There is a story we tell ourselves here in America. They may tell it elsewhere, I don’t know: this is where I live. It is the story of the self-made man or woman; that person who, out of nothing, is able to make greatness; out of nothing, become wildly successful, or rich beyond imagination, or more famous than anyone else. Out of nothing but their own fortitude and strength and virtue, nothing but their own wit and wisdom and intelligence, they are able to build greatness.

It is a story that shapes who we are as a people; it is a story we believe about the greatest and even the milder successes we have in this life. It is a story that shapes our identity as Americans. The problem with this story is, it’s not true. There is no such thing as a self-made man or woman. As we hear in today’s reading from Deuteronomy, everything we have and everything we are is a gift from God. That is the lesson the Israelites learned when they were wandering in the wilderness. They had to learn day in and day out that their food, the manna, was something God was giving them. They couldn’t collect it, they couldn’t store it, they couldn’t sell it, but every day God would provide it. And the water they drank, out in the parched desert, was something that God led them to, and was somehow able to bring out of a rock. Their protection from poisonous snakes and scorpions was also a gift from God. And here they are, standing on the precipice of entering into the promised land where they will settle down, where there will be springs and streams of steady sources of water for them, and they will be able to till the land and eat and accumulate and develop wealth. Yet God is deeply concerned that when they enter into this promised land they are going to forget that lesson they learned in the wilderness, that everything they are and everything they have is a gift from God. So here God is having Moses remind them of what they had discovered in the wilderness and to warn them: Do not say to yourself, "My power and the might of my own hand have gotten me this wealth." This is the exact opposite of the self-made man. Instead, everything we are and everything we have is a gift from God.

Every one of us, as Deuteronomy says a couple of chapters earlier, “drink water from cisterns we did not dig, and eat from vineyards we did not plant”. We all exist within this larger community in which other people do a lot of work that we benefit from, and all of it is ultimately a gift from God. Everything we are and everything we have is a gift from God.

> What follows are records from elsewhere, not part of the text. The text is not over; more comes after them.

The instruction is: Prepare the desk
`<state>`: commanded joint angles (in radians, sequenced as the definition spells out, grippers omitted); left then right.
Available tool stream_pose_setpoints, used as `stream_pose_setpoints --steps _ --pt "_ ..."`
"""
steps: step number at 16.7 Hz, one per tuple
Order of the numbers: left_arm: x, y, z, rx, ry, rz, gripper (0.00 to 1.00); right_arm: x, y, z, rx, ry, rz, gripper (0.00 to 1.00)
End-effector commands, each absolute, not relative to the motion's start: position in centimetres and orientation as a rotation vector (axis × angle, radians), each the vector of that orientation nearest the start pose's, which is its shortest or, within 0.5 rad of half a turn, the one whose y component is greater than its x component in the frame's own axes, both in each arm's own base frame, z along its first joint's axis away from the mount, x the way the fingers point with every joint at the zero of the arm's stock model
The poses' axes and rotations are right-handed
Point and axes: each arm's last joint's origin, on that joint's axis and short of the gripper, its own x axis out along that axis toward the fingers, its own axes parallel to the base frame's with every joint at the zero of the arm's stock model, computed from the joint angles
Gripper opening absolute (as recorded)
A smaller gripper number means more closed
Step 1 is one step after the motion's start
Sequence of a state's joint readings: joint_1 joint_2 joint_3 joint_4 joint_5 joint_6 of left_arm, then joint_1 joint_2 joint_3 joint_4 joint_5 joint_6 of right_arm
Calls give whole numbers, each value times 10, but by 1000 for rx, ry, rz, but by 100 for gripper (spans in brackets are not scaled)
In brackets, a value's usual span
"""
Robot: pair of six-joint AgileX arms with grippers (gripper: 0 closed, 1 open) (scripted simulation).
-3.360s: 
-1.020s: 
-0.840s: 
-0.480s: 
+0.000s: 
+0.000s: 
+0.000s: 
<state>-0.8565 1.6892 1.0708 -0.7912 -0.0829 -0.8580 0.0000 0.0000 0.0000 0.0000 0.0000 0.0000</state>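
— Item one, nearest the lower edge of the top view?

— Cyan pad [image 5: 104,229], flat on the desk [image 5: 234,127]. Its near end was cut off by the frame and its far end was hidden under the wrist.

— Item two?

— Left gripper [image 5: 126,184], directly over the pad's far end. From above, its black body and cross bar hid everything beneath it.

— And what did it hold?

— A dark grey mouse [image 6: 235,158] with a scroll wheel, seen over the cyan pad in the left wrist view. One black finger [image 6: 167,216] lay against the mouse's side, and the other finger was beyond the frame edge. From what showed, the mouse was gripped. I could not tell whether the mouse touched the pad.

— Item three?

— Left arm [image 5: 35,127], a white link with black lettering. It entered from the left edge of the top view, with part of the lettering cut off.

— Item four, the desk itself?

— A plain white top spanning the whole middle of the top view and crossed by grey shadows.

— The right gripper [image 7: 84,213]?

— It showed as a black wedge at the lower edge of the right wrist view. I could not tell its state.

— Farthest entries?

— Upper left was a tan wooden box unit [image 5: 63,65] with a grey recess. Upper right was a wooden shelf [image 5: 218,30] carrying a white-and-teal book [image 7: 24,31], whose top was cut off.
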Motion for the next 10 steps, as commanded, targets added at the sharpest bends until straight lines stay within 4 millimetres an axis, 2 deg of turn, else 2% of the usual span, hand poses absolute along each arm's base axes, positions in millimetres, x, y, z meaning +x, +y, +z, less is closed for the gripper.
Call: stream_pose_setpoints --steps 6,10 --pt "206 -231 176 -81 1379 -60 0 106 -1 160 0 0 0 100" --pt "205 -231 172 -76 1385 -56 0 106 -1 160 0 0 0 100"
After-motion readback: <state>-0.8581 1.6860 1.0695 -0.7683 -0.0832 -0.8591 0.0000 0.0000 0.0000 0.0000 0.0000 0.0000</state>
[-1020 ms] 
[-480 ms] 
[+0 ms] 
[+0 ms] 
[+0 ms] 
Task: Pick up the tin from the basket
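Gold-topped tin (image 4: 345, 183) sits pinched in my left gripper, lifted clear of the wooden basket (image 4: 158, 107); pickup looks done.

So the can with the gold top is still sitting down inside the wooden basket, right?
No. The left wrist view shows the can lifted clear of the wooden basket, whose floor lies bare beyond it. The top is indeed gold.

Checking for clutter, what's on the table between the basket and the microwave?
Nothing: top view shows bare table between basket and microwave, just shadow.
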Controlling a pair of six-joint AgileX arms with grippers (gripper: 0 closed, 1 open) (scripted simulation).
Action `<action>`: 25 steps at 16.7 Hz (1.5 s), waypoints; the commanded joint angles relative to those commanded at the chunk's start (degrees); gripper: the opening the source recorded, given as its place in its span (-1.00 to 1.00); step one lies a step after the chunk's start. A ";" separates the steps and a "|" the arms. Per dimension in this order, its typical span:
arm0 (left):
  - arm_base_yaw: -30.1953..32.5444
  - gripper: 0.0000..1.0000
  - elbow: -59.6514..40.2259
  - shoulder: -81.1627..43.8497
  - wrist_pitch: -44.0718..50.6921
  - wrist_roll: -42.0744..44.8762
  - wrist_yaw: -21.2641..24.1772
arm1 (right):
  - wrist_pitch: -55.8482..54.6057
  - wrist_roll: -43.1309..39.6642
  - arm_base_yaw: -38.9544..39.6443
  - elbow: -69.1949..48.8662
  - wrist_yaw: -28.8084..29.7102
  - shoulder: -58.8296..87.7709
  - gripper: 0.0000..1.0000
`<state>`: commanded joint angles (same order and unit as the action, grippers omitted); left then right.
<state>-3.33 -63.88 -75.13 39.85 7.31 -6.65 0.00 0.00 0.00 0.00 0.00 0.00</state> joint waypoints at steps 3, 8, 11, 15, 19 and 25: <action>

When we begin to recognize this truth, we can begin to live the life of gratitude, the life that the one leper in ten knew in our Gospel reading, the one who returned to Jesus and offered thanks and praise to God for the healing. When we live the life of gratitude, we can receive that praise that Jesus bestows on him as well.

Gratitude is not just a disposition, it is not something that some people have and others don’t, although it does seem to come easier for some people, doesn’t it? Gratitude is an intentional practice, something we need to foster, something we need to till in the soil in order to achieve the bounty of it. We need to engage in practices of offering our thanks. Of course, since today is Thanksgiving, there are lots of intentional practices that people engage in. The Facebook feed is full of people offering their thanks today; many families have a tradition of going around the table and offering something that they are thankful for. But if we want to live a life of gratitude, we need to take it out of this one day, and start practicing it every single day. Here in the church we practice it every week in the Eucharist, which is the Greek word for thanksgiving, but we need to go beyond that and make gratitude a daily practice of our lives. We need to realize that everything we have and everything we are is a gift from God.

G.K. Chesterton, a great writer, once said, “You say grace before meals. Alright, but I say grace before the concert at the opera, and grace before the play and the pantomime, and grace before I open a book, and grace before sketching, painting, swimming, fencing, boxing, walking, playing, dancing, grace before I dip the pen into ink.” Chesterton was a brilliant writer, and like many he could have imagined himself a self-made man with his writing, his own skilled achievement. And yet he had the humility to recognize that it was a gift from God, and something for which he should give thanks.

My sisters and brothers in Christ, I encourage you to begin to practice gratitude, today and everyday. I encourage you to begin to be transformed by that gratitude, to be transformed into a life full of gratitude, to be transformed deep into your heart so that, as George Herbert wrote in the prayer that began this sermon, we may have that grateful heart, not just on some days as if God only had blessings on the spare days, but such a heart whose pulse may be Thy praise. May every heartbeat of your life be filled with thanksgiving.